→ **ASSIGNMENT**: Copy out each line featuring the string "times" from the entries beneath.

→ **SOURCE MATERIAL**:
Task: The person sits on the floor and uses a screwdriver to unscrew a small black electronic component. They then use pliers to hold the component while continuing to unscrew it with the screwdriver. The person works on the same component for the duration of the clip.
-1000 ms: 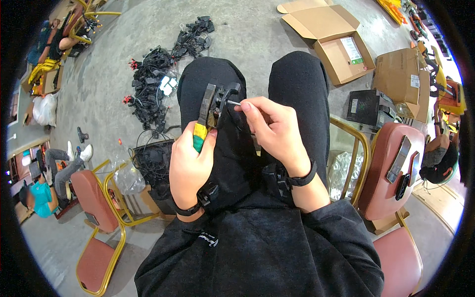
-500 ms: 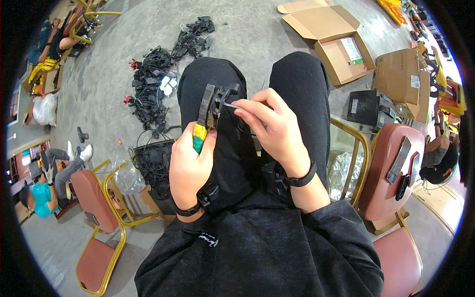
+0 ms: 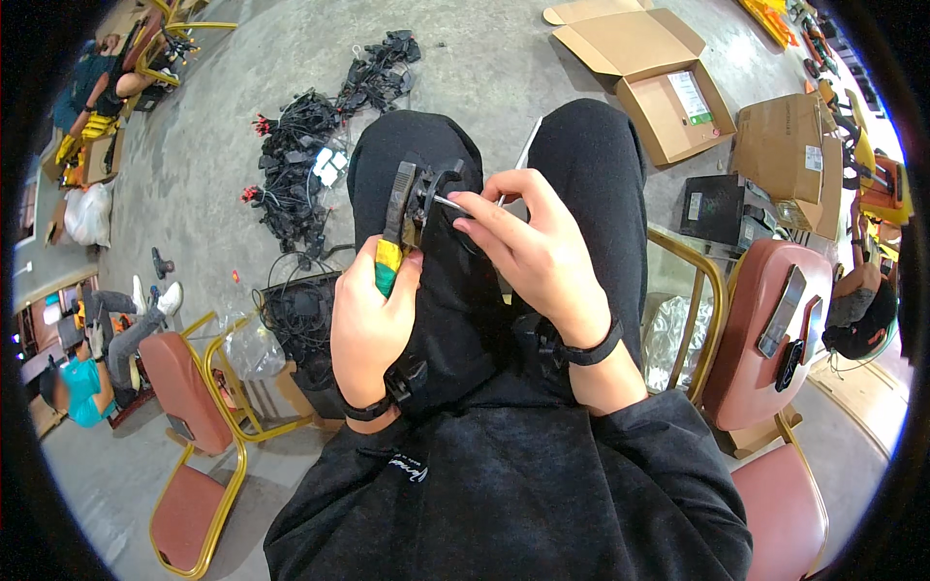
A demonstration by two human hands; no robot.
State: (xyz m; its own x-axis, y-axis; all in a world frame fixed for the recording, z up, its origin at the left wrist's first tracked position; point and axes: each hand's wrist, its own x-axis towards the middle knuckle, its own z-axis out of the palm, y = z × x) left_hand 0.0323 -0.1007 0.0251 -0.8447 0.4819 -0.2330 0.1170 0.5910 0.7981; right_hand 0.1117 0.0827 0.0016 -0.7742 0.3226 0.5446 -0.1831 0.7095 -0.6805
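Note:
My left hand (image 3: 373, 329) is closed around the yellow and green grip of a black clamp-like device (image 3: 399, 208), held upright over my left knee. Its upper end has a ribbed strip and a curved black hook-shaped piece. My right hand (image 3: 538, 252) pinches a thin silver hex key (image 3: 530, 145) between thumb and fingers. The key's short end meets the black piece beside the device; its long arm slants up past my knuckles toward my right knee. Where the tip seats is too small to tell.
Black cabled parts (image 3: 291, 174) lie heaped on the floor ahead-left. An open cardboard box (image 3: 668, 126) and a closed carton (image 3: 780, 155) stand ahead-right. Chairs flank me; the right chair (image 3: 765, 339) bears phones. A person in a turquoise shirt (image 3: 85, 387) sits far left.
The hex key has turned in my right hand, so its long arm shows more, reaching farther up. My right fingers have shifted slightly. My left hand keeps its hold on the device.

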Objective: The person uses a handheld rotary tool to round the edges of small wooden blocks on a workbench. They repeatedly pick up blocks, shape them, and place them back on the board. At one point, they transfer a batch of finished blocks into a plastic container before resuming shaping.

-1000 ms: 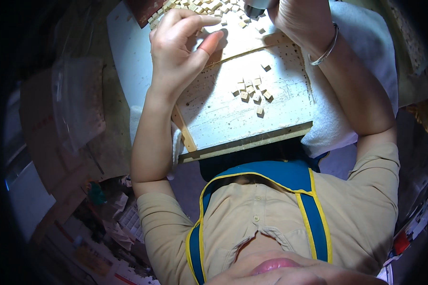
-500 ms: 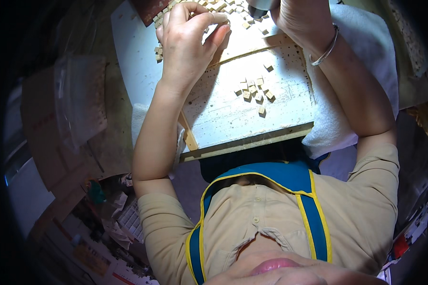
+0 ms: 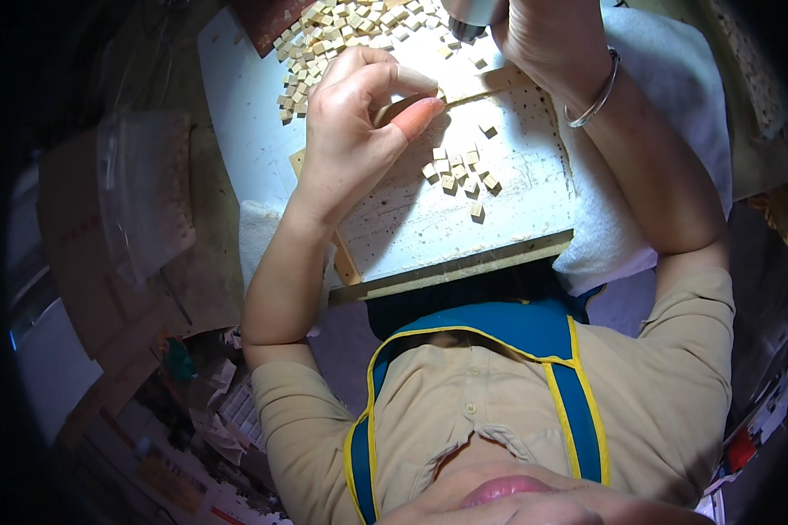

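Observation:
My left hand (image 3: 359,122) is pinched by the wooden strip (image 3: 499,80) that crosses the white board (image 3: 385,232). Between its thumb and forefinger a small wooden cube (image 3: 441,94) shows in part. At the top, my right hand (image 3: 547,39) is closed around a grey, cylindrical tool (image 3: 474,12) with a dark nose and a thin tip pointing down. The tool's upper part is out of view. Several small wooden cubes (image 3: 462,175), some with dark dots, lie on the near part of the board.
Beyond the strip spreads a large pile of wooden cubes (image 3: 350,26), beside a dark red block (image 3: 276,22). White towels (image 3: 665,87) cover the board's right side and its near left corner. A clear plastic container (image 3: 144,188) stands at the left. Another wooden strip (image 3: 346,258) edges the board.
My left hand has moved down and slightly right, from near the cube pile to the strip. My right hand and the tool have shifted slightly left.

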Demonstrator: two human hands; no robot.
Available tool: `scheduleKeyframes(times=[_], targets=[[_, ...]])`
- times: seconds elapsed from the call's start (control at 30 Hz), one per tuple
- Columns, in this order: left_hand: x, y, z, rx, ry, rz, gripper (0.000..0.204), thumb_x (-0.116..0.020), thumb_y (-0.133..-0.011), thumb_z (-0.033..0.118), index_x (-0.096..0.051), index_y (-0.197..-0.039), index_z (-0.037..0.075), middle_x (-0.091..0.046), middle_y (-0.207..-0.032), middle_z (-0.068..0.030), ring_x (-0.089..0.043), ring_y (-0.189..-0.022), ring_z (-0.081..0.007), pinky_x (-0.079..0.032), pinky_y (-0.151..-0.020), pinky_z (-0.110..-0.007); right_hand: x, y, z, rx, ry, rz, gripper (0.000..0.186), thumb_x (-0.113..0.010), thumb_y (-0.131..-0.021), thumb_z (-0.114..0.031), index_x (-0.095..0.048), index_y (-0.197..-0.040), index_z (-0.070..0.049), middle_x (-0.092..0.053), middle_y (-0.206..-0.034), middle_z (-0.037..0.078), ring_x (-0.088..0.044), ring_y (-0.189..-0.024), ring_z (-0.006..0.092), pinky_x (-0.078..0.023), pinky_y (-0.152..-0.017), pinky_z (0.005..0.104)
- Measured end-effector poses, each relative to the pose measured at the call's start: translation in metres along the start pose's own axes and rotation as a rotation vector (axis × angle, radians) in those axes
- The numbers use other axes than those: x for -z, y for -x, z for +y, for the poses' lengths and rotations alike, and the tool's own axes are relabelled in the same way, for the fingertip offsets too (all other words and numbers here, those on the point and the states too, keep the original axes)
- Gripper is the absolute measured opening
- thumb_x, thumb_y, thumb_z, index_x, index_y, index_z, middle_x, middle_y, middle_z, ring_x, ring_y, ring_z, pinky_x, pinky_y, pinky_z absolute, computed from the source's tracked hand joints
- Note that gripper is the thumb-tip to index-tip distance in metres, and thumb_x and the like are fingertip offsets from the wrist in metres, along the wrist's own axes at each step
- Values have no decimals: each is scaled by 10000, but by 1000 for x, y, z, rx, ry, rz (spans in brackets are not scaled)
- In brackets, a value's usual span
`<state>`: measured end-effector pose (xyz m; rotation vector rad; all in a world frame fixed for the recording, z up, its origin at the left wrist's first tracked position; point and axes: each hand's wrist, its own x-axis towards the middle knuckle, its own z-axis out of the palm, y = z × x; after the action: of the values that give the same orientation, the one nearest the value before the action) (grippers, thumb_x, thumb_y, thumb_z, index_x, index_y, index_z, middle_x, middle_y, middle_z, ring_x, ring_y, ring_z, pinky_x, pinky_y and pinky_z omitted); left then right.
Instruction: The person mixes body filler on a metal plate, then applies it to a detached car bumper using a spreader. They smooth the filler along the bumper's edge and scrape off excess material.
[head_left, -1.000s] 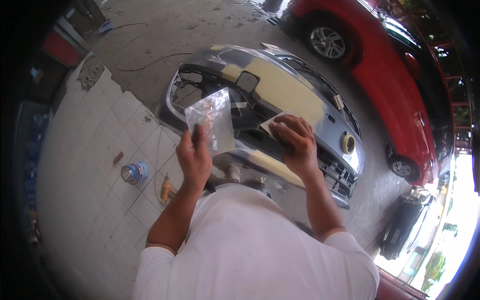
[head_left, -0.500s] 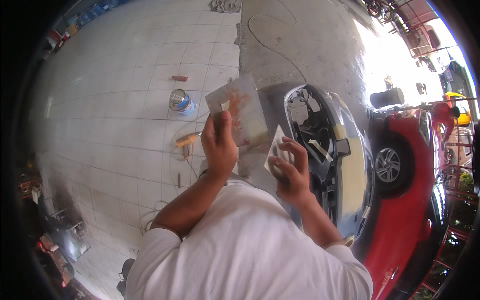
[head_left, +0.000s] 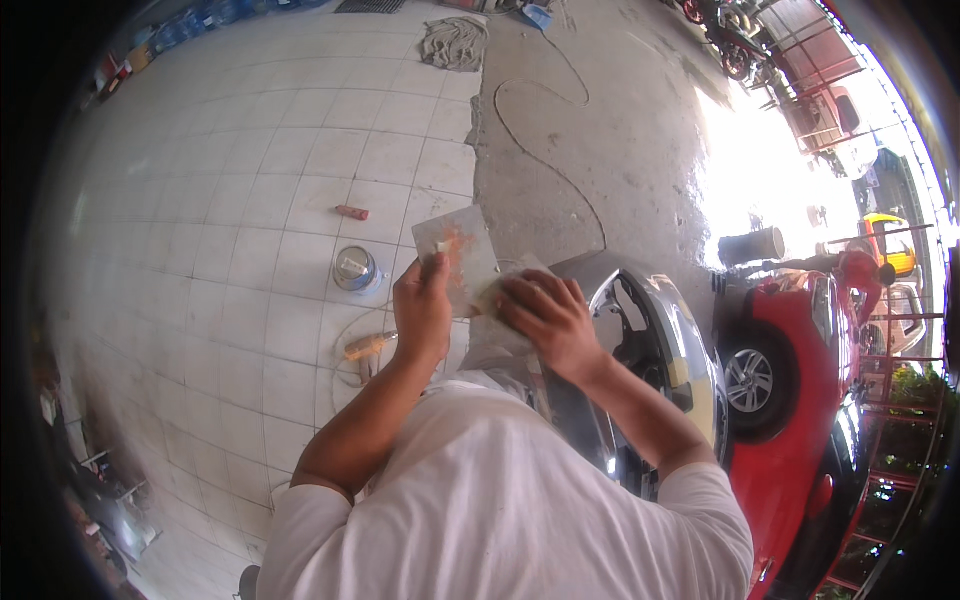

→ **WRITTEN ANSWER**:
Available tool: `scheduleKeyframes(times=[_], targets=[[_, ...]])`
- times: seconds elapsed from the call's start (control at 30 Hz), one per tuple

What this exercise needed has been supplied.